When you scroll down, there appears a surface "MEHR KOMMENTARE ANZEIGEN" (German for 'show more comments').
This link looks like:
<div href="#" style="text-align: center; height: 44px; cursor: pointer;">
<a style="font-size: 0.6875rem; font-family: ffmark, "Helvetica Neue", Helvetica, Arial, sans-serif; font-weight: 800; color: rgb(0, 57, 91); line-height: 5;">
<span style="font-size: 0.6875rem; font-family: ffmark, "Helvetica Neue", Helvetica, Arial, sans-serif; font-weight: 500; margin-right: 0.625rem; text-align: right; color: rgb(120, 120, 120);">
MEHR KOMMENTARE ANZEIGEN
<span style="width: 14px; height: 8px; margin: 0px 0px 0px 0.625rem; padding-top: 0px; display: inline-block; vertical-align: initial;">
<svg viewBox="0 0 15 9" version="1.1" xmlns="http://www.w3.org/2000/svg" xmlns:xlink="http://www.w3.org/1999/xlink">
<g stroke="none" stroke-width="1" fill="none" fill-rule="evenodd">
<g transform="translate(-608.000000, -4318.000000)" fill="#787878">
<polygon transform="translate(615.205882, 4322.852941) rotate(-90.000000) translate(-615.205882, -4322.852941) " points="618.264706 4315.79412 611.205882 4322.85353 618.264706 4329.91176 619.205882 4328.97059 613.088824 4322.85353 619.205882 4316.73529">
</polygon>
</g>
</g>
</svg>
</span>
</span>
</a>
</div>
However, I do not know how to load this link in a script?

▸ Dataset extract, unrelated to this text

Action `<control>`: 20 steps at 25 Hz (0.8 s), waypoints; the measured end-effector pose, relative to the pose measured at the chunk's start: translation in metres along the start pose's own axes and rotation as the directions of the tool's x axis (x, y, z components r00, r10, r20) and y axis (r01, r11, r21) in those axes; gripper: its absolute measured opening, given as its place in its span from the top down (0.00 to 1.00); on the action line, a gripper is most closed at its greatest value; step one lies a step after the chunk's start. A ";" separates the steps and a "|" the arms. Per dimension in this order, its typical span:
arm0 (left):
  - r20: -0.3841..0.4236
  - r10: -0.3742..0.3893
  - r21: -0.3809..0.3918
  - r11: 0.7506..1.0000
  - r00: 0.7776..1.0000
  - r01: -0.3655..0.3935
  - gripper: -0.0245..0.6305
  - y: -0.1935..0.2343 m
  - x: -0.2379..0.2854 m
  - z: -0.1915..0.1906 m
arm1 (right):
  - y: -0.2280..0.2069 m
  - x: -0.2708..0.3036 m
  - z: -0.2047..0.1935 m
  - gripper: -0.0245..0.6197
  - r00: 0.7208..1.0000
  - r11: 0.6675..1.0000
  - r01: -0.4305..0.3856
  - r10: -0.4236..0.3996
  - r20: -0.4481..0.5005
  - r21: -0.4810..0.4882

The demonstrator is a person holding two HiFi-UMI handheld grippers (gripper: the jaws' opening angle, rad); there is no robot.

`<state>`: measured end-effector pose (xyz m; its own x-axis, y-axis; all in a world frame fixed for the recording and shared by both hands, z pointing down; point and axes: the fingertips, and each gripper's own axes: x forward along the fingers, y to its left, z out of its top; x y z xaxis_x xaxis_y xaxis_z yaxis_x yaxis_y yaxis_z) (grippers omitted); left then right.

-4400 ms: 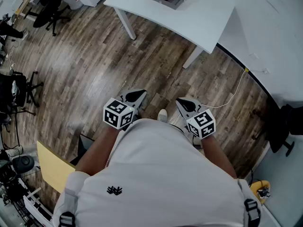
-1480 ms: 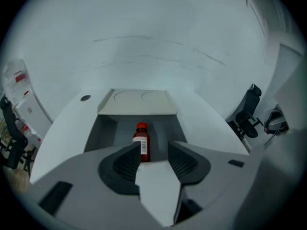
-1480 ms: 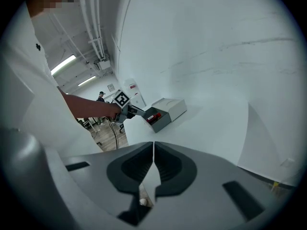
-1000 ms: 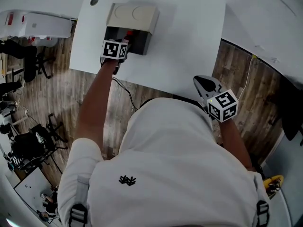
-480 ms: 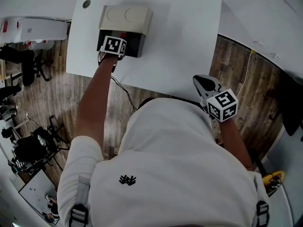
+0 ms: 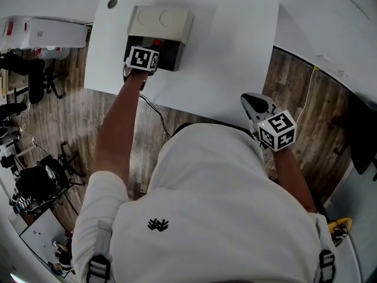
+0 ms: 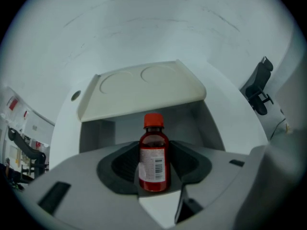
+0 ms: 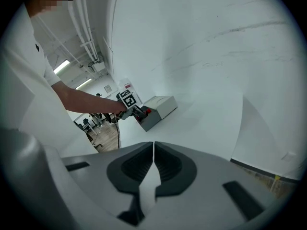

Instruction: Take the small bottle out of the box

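Wood flooring point(image 6: 70, 117) is showing round a white table point(image 6: 235, 52), with office chairs point(image 6: 36, 183) standing off at the left edge of the head view; on the table's far left part a dark box point(image 6: 171, 56) is sitting with its beige lid point(image 6: 162, 22) folded back. Inside the box the small bottle point(image 7: 153, 162) is standing upright, red cap on top, its long axis running vertically, straight across the line of the grip. The left gripper point(image 6: 146, 56) is reaching into the box and its jaws are closing on the bottle from either side, the dark pads point(image 7: 123, 164) appearing to be meeting its body just below the shoulder; the lift looks to be going straight up, clear of the box wall. The right gripper point(image 6: 257, 104) is hanging well apart at the table's near edge, jaws pressed together on nothing.
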<state>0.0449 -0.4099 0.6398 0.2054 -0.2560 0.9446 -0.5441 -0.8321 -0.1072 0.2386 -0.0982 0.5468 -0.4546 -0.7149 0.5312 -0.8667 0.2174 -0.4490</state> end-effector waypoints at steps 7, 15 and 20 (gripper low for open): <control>0.110 -0.013 -0.020 1.000 0.994 0.016 0.66 -0.001 -0.026 0.008 | 0.013 0.010 0.004 0.95 1.000 0.999 -0.030 0.029 -0.012 -0.044; 0.292 -0.053 -0.092 0.992 0.955 0.084 0.66 -0.009 -0.076 0.004 | 0.036 0.022 0.005 0.95 0.997 0.991 -0.067 0.063 -0.040 -0.119; 0.394 -0.066 -0.125 0.984 0.917 0.125 0.66 -0.009 -0.114 -0.007 | 0.061 0.036 0.016 0.95 0.995 0.981 -0.089 0.081 -0.053 -0.170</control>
<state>0.0202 -0.3698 0.5350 0.5452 -0.3734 0.7506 -0.6112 -0.7898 0.0511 0.1730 -0.1214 0.5269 -0.5334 -0.6586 0.5308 -0.8452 0.3901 -0.3653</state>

I understand that href="#"
is used when a link is handled by javascript and that it is bad style, as it is only used to change the appearance of the mouse, for which there are other methods.
But where is the onClick() method? Kinda dumbfoundead here...

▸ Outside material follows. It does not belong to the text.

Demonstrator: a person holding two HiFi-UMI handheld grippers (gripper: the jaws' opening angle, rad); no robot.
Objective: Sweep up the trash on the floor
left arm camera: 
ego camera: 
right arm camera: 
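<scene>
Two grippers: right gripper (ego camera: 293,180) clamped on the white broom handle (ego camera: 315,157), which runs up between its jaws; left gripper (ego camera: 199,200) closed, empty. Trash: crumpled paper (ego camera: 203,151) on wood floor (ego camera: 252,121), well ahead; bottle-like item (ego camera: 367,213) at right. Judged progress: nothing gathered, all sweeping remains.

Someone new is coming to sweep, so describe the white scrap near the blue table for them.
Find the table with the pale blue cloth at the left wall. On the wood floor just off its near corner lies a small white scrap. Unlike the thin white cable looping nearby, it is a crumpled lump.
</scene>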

Clicking that show comments twice gives me the following urls
https://api-co.la.welt.de/api/comments?document-id=183878020&created-cursor=2018-11-15T13:52:41.714&sort=NEWEST
https://api-co.la.welt.de/api/comments?document-id=183878020&created-cursor=2018-11-15T12:23:26.896&sort=NEWEST
Which returns the comments. So just use the post id you have and keep fiddling with created-cursor until you get all the comments?
EDIT: Removing the creator-cursor parameter should give you all the comments
https://api-co.la.welt.de/api/comments?document-id=183878020
EDIT 2:
As someone else mentioned, this might not be a good idea without first contacting the owner of the site.